**Problem to work on:** Scan the material below for "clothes", then return each line that contains it.

**Data to process:**
____
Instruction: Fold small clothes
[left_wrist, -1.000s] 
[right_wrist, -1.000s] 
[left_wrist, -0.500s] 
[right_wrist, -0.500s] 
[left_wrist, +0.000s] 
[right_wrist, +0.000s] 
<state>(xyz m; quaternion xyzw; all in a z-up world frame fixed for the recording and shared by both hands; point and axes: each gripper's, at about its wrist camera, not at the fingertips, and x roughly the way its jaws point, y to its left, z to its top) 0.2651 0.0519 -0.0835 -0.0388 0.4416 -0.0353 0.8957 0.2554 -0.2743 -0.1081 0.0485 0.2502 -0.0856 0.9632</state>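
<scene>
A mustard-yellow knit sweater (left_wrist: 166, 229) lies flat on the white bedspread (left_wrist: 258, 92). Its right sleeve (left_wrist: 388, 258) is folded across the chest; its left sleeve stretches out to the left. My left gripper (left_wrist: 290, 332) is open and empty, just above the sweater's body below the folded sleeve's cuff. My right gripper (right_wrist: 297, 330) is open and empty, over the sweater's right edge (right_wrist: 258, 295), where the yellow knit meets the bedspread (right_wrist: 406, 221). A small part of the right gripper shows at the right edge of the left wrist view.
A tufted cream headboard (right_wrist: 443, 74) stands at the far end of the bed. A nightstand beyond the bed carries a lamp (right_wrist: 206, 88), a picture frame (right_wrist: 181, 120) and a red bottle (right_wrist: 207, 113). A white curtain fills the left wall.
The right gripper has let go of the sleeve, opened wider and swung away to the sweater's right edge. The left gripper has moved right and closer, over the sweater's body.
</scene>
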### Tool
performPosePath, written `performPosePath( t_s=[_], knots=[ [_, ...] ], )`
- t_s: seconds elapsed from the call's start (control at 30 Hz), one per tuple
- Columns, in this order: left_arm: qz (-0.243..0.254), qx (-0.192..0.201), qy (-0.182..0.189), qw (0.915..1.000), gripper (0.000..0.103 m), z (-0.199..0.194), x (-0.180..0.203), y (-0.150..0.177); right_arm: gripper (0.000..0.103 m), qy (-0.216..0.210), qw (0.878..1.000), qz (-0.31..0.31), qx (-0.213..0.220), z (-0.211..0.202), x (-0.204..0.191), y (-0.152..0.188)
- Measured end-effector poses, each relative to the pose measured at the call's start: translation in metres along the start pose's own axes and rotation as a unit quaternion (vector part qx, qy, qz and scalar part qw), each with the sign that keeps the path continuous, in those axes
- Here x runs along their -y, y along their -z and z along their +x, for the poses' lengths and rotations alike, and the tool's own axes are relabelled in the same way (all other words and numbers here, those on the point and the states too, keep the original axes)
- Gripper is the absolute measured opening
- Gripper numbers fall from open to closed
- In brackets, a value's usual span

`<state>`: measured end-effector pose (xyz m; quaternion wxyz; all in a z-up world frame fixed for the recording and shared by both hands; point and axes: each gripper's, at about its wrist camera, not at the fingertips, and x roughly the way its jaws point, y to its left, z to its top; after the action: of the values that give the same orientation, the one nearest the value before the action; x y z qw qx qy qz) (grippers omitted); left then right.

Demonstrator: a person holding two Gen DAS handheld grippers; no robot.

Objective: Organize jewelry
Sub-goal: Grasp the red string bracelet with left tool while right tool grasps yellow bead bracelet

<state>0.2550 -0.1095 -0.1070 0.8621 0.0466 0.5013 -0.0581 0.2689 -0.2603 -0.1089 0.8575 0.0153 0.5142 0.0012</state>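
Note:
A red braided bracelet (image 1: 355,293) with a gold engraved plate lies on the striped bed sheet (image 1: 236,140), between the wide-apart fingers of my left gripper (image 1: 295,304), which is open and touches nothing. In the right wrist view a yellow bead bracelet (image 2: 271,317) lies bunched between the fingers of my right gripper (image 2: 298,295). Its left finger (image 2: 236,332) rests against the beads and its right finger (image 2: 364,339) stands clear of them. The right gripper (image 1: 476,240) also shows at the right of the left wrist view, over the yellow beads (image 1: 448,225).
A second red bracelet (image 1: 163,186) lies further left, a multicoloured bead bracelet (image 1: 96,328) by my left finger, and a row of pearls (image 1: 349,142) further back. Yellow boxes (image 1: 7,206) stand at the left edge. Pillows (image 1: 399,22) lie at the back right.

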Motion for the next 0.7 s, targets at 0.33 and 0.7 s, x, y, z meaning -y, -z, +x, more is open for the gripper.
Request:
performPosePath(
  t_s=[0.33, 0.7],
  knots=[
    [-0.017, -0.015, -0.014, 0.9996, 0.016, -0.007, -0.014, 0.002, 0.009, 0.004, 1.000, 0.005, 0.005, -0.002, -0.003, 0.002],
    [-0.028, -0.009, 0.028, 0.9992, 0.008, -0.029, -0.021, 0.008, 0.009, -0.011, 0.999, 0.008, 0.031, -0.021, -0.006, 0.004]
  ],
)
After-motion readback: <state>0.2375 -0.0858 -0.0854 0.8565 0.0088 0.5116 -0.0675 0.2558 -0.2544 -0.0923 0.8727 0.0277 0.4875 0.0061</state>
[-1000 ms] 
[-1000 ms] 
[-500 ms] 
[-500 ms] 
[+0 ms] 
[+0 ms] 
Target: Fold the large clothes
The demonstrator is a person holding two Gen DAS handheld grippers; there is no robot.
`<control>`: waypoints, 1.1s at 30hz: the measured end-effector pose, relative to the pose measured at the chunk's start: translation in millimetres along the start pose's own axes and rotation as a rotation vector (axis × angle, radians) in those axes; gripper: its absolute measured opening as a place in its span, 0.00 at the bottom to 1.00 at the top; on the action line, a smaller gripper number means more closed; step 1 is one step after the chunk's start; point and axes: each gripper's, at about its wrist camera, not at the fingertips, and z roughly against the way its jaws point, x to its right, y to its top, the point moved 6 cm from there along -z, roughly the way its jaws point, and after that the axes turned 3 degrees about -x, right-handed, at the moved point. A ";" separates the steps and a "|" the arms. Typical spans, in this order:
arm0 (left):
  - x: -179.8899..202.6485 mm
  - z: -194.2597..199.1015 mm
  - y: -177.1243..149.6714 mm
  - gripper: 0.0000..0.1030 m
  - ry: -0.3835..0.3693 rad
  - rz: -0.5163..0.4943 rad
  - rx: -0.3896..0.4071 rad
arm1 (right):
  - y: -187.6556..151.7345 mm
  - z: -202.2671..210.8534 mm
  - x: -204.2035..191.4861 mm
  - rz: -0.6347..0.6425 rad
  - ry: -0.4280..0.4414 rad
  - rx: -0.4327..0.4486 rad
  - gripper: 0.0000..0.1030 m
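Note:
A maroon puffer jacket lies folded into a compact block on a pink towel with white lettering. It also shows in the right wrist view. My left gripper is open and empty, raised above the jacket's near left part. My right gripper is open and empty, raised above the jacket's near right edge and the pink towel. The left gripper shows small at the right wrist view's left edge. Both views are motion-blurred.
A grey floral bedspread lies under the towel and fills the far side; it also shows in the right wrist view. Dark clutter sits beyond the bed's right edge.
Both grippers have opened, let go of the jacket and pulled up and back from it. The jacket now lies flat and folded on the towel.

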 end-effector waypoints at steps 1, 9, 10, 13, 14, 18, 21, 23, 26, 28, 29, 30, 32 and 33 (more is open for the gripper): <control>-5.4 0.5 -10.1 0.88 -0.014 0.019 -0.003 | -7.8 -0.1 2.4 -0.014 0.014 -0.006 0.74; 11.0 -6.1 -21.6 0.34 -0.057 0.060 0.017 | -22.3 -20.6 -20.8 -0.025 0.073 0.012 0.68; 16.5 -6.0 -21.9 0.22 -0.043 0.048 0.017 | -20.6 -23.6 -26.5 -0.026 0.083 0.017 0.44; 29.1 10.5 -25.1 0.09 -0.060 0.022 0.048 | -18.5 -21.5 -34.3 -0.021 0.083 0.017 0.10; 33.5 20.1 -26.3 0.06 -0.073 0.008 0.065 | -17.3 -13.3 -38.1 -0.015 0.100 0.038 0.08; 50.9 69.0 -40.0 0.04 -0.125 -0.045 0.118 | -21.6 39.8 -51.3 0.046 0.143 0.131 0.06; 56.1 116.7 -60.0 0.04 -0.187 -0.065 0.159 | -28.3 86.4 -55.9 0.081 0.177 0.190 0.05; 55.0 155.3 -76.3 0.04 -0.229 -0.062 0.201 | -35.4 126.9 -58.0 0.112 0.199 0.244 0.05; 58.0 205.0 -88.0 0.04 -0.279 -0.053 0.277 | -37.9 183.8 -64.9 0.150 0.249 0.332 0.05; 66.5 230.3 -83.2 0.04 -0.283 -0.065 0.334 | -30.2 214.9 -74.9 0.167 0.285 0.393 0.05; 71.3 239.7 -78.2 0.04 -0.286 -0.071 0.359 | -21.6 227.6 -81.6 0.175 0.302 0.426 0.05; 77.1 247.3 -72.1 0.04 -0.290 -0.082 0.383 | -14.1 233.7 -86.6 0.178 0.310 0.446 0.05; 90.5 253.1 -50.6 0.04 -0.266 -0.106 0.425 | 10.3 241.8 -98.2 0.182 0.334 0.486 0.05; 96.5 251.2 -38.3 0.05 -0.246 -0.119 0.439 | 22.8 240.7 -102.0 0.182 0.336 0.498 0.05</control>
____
**Exercise output:**
Instruction: Fold small clothes
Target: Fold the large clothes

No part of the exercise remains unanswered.